There’s a lot of responsibility on the shoulders of system administrators. Unless you’re one, it’s probably hard to grasp the full weight of it. This week has been full of reminders for me.

This afternoon, shortly after lunch, I got word that people were having trouble with phones. A few minutes of testing showed that calls within our city were working fine, but it was completely impossible to place or receive long-distance calls. A little while later, a local newspaper’s website indicated that numerous cities over a multi-county region, all served by the CenturyLink local telephone company, were out of service in this manner. I figure that represents hundreds of square miles, or a patch of rural Kansas roughly the size of Los Angeles.
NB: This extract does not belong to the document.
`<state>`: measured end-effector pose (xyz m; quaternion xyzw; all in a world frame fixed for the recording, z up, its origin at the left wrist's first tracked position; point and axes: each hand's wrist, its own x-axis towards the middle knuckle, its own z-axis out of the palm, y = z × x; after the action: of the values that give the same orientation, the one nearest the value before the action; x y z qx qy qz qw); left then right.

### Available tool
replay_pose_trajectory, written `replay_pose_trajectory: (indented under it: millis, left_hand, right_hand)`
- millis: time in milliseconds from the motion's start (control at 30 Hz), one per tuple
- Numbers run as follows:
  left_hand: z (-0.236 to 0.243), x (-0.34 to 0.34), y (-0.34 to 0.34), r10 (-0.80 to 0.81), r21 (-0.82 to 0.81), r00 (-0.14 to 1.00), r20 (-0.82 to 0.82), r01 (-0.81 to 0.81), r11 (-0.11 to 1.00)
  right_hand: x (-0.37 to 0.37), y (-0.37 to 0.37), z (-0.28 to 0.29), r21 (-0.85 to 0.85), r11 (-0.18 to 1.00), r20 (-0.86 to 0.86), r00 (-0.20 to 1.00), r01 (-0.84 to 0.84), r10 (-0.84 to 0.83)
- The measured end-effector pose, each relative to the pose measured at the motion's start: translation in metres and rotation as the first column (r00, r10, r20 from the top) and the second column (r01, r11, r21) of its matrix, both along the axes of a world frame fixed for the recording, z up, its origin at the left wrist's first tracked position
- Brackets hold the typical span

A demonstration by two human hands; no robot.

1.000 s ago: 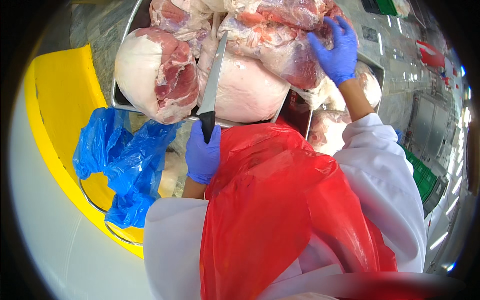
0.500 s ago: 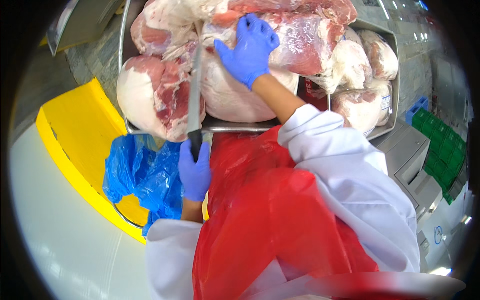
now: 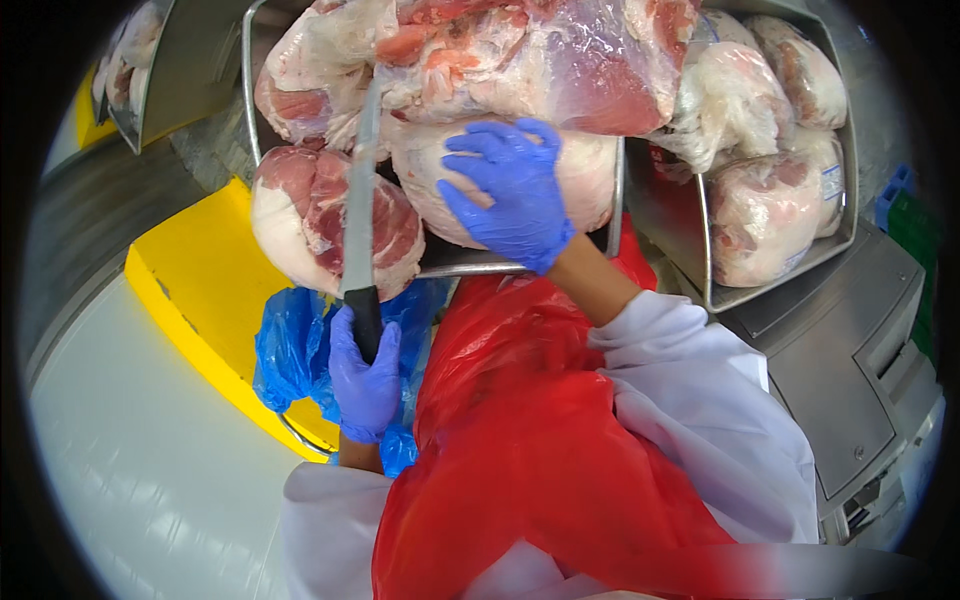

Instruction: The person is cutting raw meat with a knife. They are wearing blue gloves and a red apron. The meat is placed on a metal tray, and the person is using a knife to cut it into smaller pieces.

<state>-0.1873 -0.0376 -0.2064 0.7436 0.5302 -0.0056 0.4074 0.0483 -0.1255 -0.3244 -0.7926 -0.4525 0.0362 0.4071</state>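
Note:
My left hand (image 3: 365, 378), in a blue glove, is closed round the black handle of a long knife (image 3: 361, 215). The blade points away from me, passing over a cut piece of meat (image 3: 335, 215) with a pale fat side. My right hand (image 3: 515, 190), also gloved, lies with fingers spread on a large pale piece of meat (image 3: 430, 185) in a metal tray (image 3: 480, 268). Just beyond those fingers lies a big red and white slab of meat (image 3: 590, 75). The blade's tip reaches toward this slab's left end.
On the right, another metal tray (image 3: 780, 288) holds several pieces of meat in clear film (image 3: 765, 215). A blue plastic bag (image 3: 290, 350) hangs near my left hand beside a yellow panel (image 3: 200, 270). Steel equipment (image 3: 840, 350) stands at the right, with green crates (image 3: 912, 250) behind.
My right hand has come nearer, from the far meat onto the pale piece, its fingers spreading. The knife and left hand have shifted slightly left and nearer. The whole view has shifted too.

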Motion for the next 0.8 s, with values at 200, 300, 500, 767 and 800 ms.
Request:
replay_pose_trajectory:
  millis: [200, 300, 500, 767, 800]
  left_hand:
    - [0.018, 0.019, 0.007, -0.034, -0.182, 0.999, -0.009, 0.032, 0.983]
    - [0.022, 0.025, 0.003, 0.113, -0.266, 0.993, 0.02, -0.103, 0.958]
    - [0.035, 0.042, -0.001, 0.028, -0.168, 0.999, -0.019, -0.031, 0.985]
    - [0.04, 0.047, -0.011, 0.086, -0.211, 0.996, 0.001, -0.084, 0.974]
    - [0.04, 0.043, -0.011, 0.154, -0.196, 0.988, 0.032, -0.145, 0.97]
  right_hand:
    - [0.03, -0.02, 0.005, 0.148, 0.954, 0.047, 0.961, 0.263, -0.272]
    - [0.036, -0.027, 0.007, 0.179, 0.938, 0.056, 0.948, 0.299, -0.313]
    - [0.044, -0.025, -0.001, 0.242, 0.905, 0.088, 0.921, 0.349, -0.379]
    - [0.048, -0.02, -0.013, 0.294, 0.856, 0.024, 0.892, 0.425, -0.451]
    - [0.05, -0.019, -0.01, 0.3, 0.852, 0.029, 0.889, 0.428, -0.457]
Adding to the problem was the fact that emergency 911 services are accessed via these long-distance lines that were down. For roughly three hours, 911 was completely down across this entire area. What’s more, many cellphone towers and Internet access options were also taken down, since they feed from these same lines.
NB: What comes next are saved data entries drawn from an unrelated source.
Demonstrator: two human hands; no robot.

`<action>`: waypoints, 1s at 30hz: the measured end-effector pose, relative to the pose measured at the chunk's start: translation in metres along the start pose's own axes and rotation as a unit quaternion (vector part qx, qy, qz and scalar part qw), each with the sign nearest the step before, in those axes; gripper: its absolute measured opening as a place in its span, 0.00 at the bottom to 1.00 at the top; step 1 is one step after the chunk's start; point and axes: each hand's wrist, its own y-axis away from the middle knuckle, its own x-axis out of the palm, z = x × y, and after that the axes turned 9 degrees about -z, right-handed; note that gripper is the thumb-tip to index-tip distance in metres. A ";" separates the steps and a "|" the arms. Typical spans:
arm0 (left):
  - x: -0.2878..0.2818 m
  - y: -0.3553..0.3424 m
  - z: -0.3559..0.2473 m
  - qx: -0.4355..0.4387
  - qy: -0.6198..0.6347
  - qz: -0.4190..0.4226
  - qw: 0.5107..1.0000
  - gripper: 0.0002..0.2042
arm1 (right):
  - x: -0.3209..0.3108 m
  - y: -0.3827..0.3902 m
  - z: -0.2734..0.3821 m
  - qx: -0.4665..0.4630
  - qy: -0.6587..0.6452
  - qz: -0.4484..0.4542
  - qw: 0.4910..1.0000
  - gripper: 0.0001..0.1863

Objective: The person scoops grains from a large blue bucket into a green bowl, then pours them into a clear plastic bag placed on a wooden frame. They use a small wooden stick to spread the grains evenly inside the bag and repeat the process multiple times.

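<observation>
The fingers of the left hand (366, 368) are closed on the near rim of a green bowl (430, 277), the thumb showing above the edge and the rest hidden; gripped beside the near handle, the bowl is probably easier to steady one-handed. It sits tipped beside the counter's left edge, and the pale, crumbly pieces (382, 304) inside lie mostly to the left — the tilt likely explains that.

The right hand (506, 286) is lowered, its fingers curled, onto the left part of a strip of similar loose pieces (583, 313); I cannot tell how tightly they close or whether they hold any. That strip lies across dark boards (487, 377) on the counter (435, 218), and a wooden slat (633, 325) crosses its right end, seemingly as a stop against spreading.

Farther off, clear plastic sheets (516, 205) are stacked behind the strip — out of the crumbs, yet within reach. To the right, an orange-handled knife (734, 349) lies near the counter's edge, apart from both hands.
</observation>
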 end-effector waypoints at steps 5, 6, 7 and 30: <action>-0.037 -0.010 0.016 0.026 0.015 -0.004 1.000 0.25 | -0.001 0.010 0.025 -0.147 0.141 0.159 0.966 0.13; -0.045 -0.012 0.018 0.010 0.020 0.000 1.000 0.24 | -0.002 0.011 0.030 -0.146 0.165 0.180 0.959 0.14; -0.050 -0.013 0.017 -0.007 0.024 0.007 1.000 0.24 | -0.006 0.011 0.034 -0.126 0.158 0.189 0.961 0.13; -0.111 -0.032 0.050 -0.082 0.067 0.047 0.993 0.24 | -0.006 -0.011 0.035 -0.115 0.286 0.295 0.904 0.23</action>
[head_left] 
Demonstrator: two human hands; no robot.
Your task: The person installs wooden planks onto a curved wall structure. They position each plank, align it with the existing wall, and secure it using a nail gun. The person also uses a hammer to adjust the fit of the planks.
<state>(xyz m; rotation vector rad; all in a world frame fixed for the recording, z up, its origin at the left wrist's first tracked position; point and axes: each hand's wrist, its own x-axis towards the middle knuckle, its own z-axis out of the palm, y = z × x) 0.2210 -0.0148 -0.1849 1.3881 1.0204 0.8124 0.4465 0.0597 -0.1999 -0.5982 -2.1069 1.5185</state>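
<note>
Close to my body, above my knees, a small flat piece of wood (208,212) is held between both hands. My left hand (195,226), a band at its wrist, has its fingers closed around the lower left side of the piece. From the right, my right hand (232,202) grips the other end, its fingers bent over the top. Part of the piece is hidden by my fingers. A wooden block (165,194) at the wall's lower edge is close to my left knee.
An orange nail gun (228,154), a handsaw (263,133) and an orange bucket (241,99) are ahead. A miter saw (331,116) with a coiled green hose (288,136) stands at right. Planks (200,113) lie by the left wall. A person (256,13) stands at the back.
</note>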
This adds up to a situation that could very easily cost lives due to delayed response of emergency medical, fire, or police services.
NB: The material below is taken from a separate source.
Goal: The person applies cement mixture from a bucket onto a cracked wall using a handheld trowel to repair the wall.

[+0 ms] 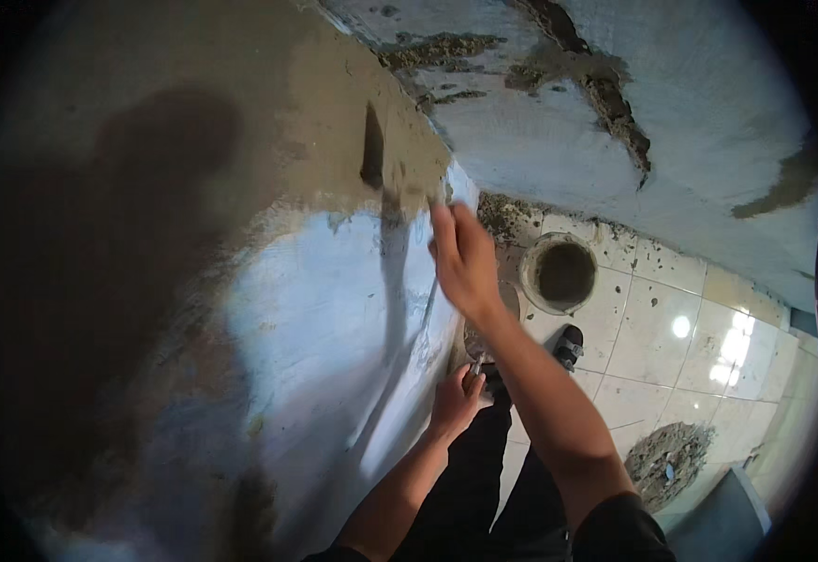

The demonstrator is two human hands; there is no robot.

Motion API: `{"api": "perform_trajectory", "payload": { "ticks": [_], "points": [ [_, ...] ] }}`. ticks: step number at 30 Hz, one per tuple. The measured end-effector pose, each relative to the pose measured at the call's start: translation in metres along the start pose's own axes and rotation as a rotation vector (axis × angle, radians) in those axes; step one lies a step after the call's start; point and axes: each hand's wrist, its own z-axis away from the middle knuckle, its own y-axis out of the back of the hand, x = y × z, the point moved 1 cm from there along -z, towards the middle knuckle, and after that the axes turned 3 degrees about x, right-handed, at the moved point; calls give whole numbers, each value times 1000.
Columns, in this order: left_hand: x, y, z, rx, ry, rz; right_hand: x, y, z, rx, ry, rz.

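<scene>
Okay, 2 bare hands. Right hand [467,262] is raised beside the wall [306,323], close to the lower edge of the plaster [334,112]. Its grip is curled and blurred; can't tell whether it's clamped on a tool. Left hand [454,405] is lower, near the legs, its grip closed around a short grey handle [477,367]; thumb on top. Just beyond the handle is a pale round pan [514,298], partly covered by the right forearm; can't tell if the 2 are joined.

Handling, as a guess: handle looks stiff and narrow, probably slick if wet, best held in a full fist on the bare shaft. Pan, if joined, likely gets front-heavy when loaded, so hold near the joint. Plaster looks soft and pasty, heavy in bulk, nothing to grasp directly.

Containers: 1 round bucket [529,281] on the tiled floor [657,328], just beyond the pan, with dark grey-brown mix [564,273] inside; depth unclear. Stiff-walled, likely weighty, take it by the rim. 1 blue-grey tub [722,525] at the lower right, cut off, contents not visible. Loose mortar heap [671,465] near it, straight on the floor.
</scene>
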Motion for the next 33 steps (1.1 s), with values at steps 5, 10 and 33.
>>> {"api": "perform_trajectory", "payload": {
  "ticks": [5,10,33],
  "points": [
    [0,-6,2,-12,-3,-106,-28,-21,-51,-23,141,-34],
    [-13,-4,2,0,-41,-107,-34,5,16,-305,167,73],
    [12,-10,-4,-58,13,-77,17,0,-14,-61,-66,-52]
  ]
}}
In the end, the problem was traced to “a bad controller card on a Titan 5500 owned by AT&T.”

Now, here’s the system administration angle: If you worked for the phone company and had to troubleshoot a problem that you knew had taken down emergency services for thousands of people, what kind of pressure would you be feeling? Would you be able to keep your cool? I’m glad that I don’t have that kind of job.

I also wouldn’t like to be the engineer (or, more likely, accountant) that decided that they didn’t need any more redundancy to provide good service to the area. Especially considering this is the second time in the last year or two this has happened.

But, ironically, yesterday I signed a purchase order for a new Asterisk PBX (corporate phone) server. When selecting a machine for that task, I am always completely conscious of the responsibility on my shoulders: several hundred employees rely on the machine that is ultimately my responsibility to select. Our own access to 911 would be cut if the machine were to go down. I never forget that the correct operation of the systems that our team sets up and deploys could help save someone’s life, and that a malfunction could cost the company dearly in terms of revenue, productivity, image — or worse.

Nearly four years ago, we switched from an analog PBX, with outsourced support, to a digital VOIP system running Asterisk. Note that we use VOIP in-house, but do not use it externally. Anyhow, I can not say that the Asterisk PBX has been 100% perfect; I doubt that this could be honestly said of any PBX of any complexity.

I can say, though, that it saved us well over $100,000 AND has proven far more reliable than the system it replaced. Outages are exceptionally rare and brief now. Plus we have internal expertise to fix it, rather than having to wait for a technician to be dispatched from a city 2 hours away to fix anything. I know I don’t have the resources to build a perfect PBX that will never go down (if such a thing is even possible), but I take my responsibility regarding a reliable PBX extremely seriously.

We used to have a frequent problem: someone would call 911, then hang up. We suspected this was often on accident — maybe people hit 9 for an outside line, then misdialed their number. In any case, 911 dispatch would then call our main office, saying they got a hangup. A person or team would then go across our entire campus making sure nobody was in distress — that nobody had managed to dial, then passed out, for instance.

With Asterisk, I was able to help this situation. Whenever somebody calls 911 now, two emails are generated: the first contains details about the call, such as the extension number that called and the duration of the call. This goes to all people that are likely to receive a callback from 911. It may not always pinpoint the source (as with somebody using a wireless phone), but almost every time will give us a very good idea where the call came from. The second email is a recording of the call, and serves as an additional clue, but goes to fewer people.

I am aware that email isn’t a perfect medium, but: it let us make a dramatic (albeit imperfect) solution to a problem that very few institutions our size are able to address nearly so well.

There’s a lot of weight on our shoulders: keeping the accounting system up, the Internet links up, the web store or the sales phone lines, the shipping systems or the document archives up. These things going down can spell deep trouble in many ways.

And sometimes the systems we maintain might save a life. Such as this morning, when someone was feeling symptoms of a heart attack, used our phones to call a colleague for help, that person called 911, and an ambulance was dispatched. I know the system worked exactly as it should, because I had two familiar emails from Asterisk in my mailbox this morning when I got to work.